**HOW TO COMPLETE THIS TASK**.
Transcribe exactly the lines that fall between the one holding "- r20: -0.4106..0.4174" and the one holding "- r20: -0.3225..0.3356", inclusive, from the entries below.

### PROVIDED DATA ###

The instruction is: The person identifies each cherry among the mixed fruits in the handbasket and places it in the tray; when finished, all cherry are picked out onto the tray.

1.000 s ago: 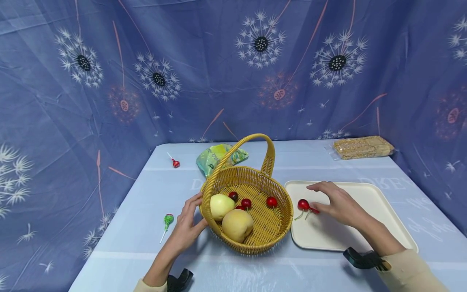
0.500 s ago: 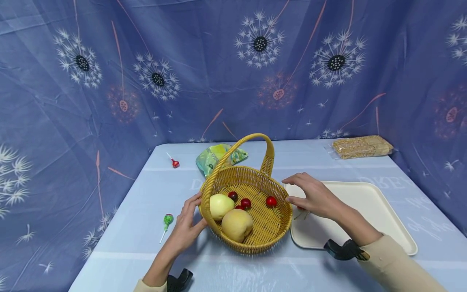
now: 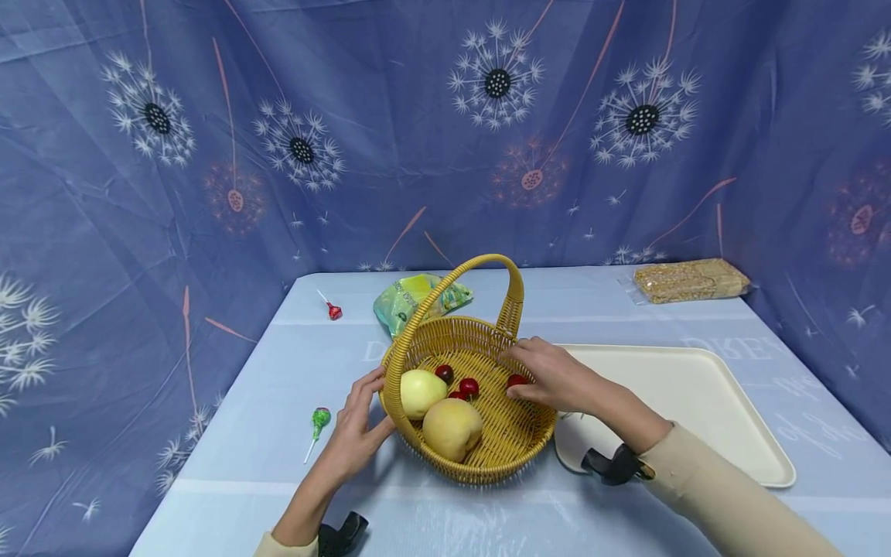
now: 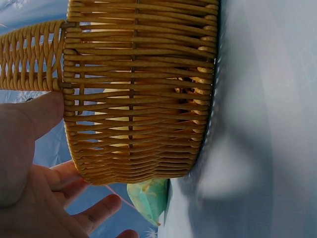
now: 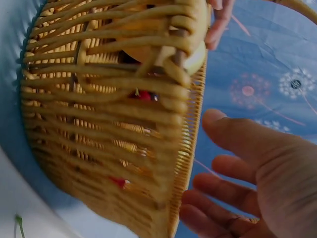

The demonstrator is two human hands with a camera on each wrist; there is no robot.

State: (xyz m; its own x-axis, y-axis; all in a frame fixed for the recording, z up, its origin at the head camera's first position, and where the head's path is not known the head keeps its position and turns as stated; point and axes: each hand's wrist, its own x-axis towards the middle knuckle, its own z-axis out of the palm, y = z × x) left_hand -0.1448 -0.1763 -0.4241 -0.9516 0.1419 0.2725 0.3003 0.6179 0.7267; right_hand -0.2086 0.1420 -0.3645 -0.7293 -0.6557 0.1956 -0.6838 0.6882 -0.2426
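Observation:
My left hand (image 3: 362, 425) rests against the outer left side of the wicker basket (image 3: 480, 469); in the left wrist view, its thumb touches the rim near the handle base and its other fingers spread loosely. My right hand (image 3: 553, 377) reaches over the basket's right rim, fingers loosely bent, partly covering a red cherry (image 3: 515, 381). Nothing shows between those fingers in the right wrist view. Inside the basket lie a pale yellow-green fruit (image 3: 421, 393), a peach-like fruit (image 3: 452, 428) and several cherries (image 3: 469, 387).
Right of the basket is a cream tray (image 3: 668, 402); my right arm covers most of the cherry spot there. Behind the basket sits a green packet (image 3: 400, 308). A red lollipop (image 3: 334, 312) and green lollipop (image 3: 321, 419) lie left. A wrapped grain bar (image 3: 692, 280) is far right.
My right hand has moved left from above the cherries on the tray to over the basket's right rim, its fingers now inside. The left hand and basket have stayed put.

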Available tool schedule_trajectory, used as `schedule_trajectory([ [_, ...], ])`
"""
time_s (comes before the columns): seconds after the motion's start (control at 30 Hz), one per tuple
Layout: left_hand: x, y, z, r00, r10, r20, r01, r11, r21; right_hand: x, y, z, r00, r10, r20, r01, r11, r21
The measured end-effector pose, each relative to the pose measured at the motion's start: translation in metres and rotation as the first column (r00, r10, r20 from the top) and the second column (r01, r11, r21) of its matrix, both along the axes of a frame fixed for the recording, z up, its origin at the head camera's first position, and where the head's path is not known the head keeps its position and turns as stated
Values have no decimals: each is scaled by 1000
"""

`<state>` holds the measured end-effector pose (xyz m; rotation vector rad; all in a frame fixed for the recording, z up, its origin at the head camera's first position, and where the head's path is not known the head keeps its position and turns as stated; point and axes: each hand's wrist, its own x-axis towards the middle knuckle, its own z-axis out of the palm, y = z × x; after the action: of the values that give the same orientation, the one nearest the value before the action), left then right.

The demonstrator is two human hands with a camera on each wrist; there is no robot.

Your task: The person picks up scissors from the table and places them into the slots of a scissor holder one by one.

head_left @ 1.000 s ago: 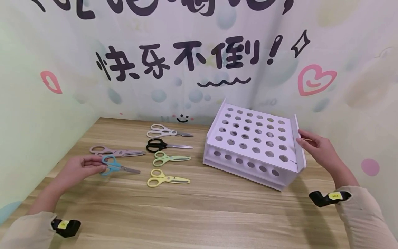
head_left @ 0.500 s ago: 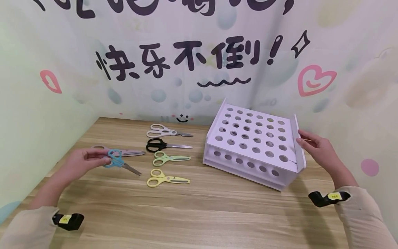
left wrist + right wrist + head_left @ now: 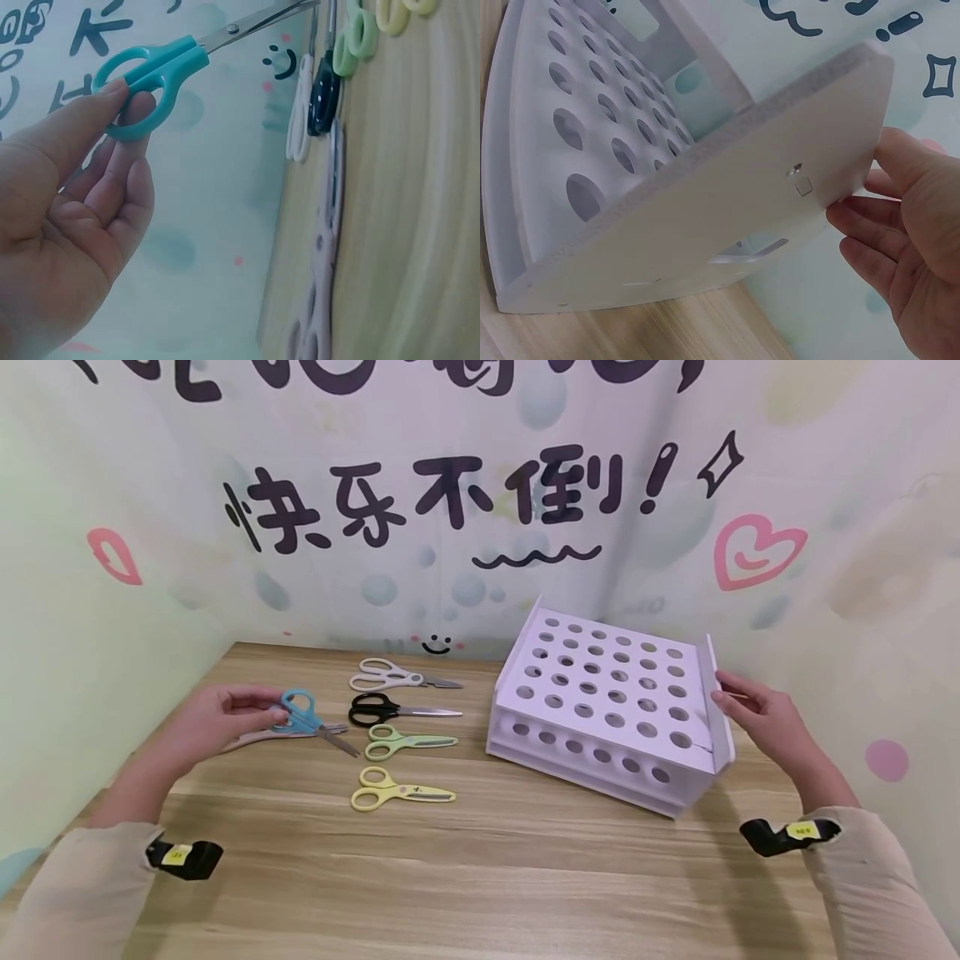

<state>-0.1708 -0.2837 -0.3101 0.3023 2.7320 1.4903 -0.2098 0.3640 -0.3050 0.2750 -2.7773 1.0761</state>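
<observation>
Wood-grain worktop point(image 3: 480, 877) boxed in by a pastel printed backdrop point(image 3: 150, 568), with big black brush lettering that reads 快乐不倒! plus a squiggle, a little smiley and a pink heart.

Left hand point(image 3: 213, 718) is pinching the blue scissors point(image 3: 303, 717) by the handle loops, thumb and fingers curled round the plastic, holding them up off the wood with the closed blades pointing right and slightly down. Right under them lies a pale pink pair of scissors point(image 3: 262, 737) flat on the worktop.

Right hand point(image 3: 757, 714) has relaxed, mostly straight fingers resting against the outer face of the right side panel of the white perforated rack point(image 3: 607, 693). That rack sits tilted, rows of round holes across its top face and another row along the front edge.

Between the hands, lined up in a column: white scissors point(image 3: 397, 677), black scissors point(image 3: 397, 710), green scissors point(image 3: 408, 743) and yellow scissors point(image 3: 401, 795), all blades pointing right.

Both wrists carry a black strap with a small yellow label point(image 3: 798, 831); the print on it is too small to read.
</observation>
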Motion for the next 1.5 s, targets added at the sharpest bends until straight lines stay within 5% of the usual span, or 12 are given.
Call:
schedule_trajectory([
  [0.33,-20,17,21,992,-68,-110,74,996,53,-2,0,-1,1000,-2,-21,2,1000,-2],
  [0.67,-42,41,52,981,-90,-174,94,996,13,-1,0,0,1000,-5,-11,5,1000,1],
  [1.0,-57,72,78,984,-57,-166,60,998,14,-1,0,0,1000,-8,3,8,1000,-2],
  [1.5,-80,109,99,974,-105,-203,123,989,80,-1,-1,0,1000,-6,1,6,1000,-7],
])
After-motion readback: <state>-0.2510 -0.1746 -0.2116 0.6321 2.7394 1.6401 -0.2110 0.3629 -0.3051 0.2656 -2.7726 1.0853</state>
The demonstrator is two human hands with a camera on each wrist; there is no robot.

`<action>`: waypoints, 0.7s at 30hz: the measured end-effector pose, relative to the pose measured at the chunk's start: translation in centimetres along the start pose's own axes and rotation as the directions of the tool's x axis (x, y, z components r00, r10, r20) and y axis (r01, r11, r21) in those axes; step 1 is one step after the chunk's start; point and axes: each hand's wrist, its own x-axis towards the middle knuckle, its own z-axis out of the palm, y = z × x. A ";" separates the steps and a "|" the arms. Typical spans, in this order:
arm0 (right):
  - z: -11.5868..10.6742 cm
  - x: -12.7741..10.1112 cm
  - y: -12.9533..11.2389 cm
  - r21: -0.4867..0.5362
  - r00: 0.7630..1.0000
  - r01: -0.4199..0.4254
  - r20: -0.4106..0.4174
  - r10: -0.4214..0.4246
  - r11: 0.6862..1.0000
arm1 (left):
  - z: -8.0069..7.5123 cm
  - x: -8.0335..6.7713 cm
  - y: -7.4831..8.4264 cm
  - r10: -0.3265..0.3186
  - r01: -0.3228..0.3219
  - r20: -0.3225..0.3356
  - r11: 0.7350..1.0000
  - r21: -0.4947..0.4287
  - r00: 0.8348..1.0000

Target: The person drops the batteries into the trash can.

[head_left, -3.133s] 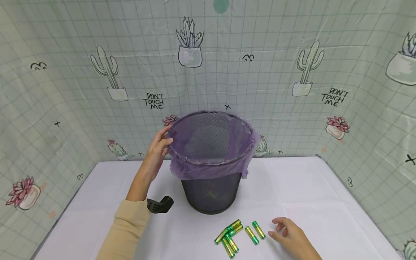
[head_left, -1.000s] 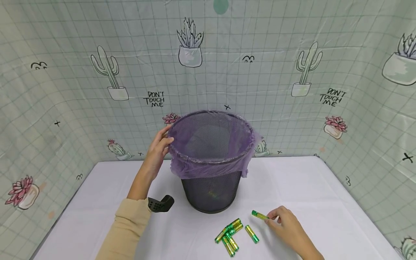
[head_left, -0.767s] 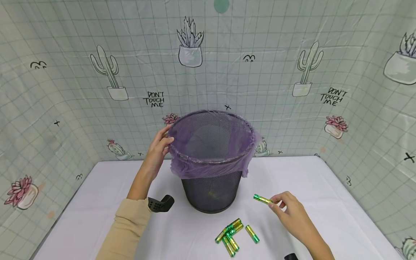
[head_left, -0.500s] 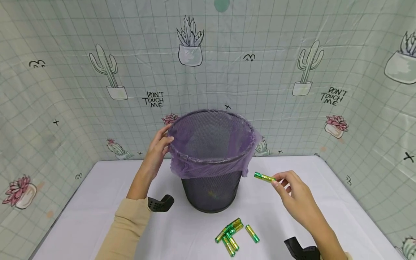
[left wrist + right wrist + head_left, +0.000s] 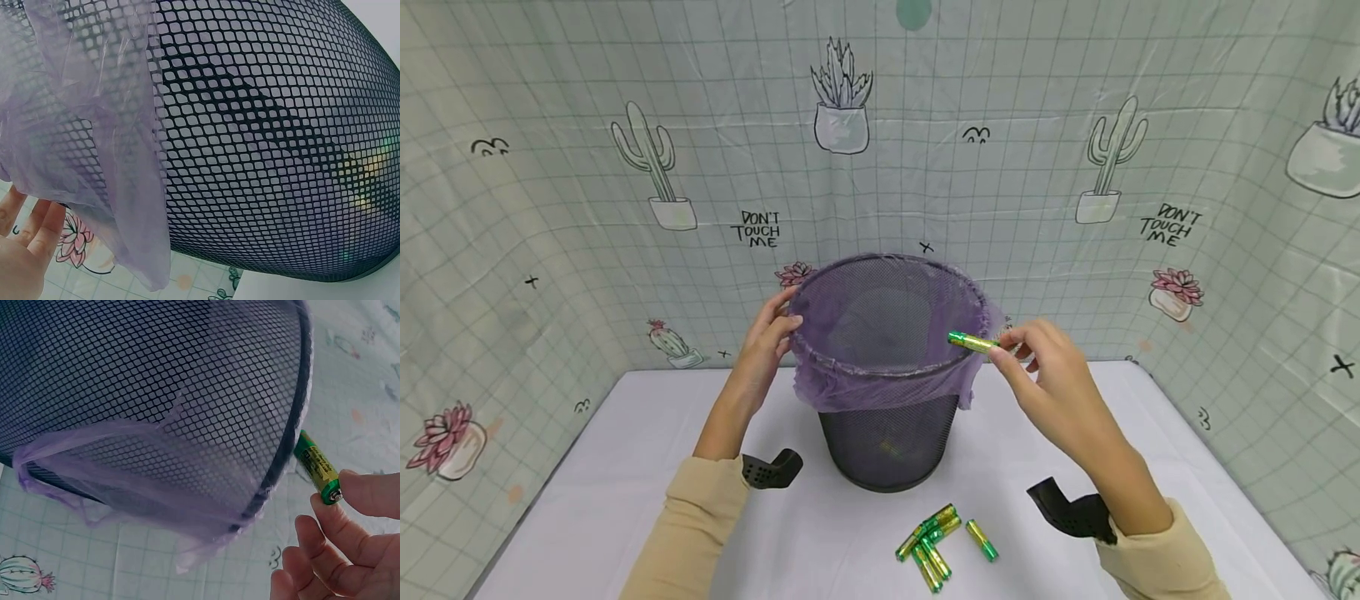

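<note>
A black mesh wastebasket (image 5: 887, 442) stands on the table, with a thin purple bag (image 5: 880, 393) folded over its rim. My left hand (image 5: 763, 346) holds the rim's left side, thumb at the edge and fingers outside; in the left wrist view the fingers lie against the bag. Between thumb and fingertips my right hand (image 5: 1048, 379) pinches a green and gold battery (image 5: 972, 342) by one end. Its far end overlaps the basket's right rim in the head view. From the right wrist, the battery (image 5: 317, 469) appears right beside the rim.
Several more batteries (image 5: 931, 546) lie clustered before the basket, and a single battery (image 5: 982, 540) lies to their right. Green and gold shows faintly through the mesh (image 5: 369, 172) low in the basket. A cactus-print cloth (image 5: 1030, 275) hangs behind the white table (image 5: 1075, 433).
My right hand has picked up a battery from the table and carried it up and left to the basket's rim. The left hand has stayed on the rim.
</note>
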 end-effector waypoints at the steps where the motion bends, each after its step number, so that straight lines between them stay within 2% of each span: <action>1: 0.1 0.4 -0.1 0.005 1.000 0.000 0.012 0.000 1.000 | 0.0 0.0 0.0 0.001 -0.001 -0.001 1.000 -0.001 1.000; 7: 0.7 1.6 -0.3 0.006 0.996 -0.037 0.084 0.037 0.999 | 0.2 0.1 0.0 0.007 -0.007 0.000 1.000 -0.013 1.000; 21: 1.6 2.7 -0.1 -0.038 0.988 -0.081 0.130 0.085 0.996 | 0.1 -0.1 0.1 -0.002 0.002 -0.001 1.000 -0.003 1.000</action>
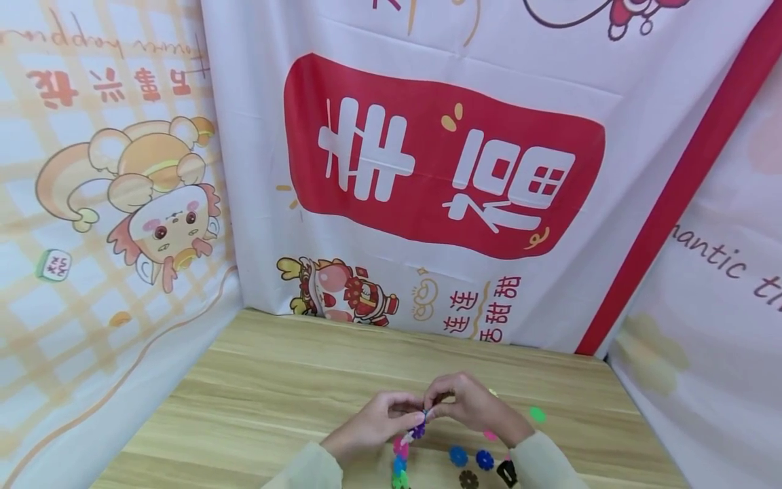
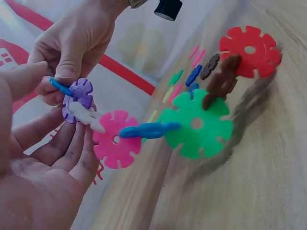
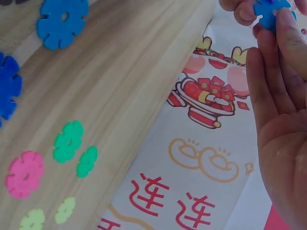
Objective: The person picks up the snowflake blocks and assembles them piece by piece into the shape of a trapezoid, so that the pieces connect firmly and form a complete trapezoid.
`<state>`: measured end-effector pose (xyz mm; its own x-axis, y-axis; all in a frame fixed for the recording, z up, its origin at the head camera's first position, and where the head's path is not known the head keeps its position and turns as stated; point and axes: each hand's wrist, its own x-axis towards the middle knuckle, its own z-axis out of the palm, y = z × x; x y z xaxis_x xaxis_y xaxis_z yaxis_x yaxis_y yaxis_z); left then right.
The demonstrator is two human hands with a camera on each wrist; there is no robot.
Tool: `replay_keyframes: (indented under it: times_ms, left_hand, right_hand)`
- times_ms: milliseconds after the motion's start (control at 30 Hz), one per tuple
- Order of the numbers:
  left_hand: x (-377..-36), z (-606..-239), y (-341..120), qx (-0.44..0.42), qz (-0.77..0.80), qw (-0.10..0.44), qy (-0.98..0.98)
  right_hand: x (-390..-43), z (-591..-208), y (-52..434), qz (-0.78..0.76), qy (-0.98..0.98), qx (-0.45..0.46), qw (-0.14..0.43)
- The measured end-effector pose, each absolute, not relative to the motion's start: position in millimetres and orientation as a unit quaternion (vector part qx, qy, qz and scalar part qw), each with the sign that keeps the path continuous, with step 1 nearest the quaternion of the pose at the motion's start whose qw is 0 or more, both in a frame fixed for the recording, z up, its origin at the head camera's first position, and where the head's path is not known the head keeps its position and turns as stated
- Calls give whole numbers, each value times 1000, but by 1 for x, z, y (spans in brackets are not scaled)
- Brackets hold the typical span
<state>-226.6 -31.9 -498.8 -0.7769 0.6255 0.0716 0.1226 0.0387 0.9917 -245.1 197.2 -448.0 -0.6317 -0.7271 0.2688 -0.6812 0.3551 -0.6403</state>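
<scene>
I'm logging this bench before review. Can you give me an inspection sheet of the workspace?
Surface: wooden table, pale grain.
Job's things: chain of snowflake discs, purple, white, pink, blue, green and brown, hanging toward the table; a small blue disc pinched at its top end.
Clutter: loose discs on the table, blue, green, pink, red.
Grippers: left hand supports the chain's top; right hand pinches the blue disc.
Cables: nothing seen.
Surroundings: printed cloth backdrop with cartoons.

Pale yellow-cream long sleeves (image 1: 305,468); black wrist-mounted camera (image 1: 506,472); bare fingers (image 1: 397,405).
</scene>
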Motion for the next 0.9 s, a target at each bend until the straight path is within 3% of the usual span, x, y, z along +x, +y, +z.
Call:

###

**WRITTEN ANSWER**.
  - r20: -0.4106..0.4174
  - r10: -0.4214..0.4246
  - r11: 0.6862..1.0000
arm1 (left):
  - z: -8.0069..7.5123 cm
  - x: -8.0335..6.7713 cm
  - y: -7.4831..8.4264 cm
  - r10: -0.3265..0.3186
  - r01: -0.3228..0.3219
  - r20: -0.3225..0.3356

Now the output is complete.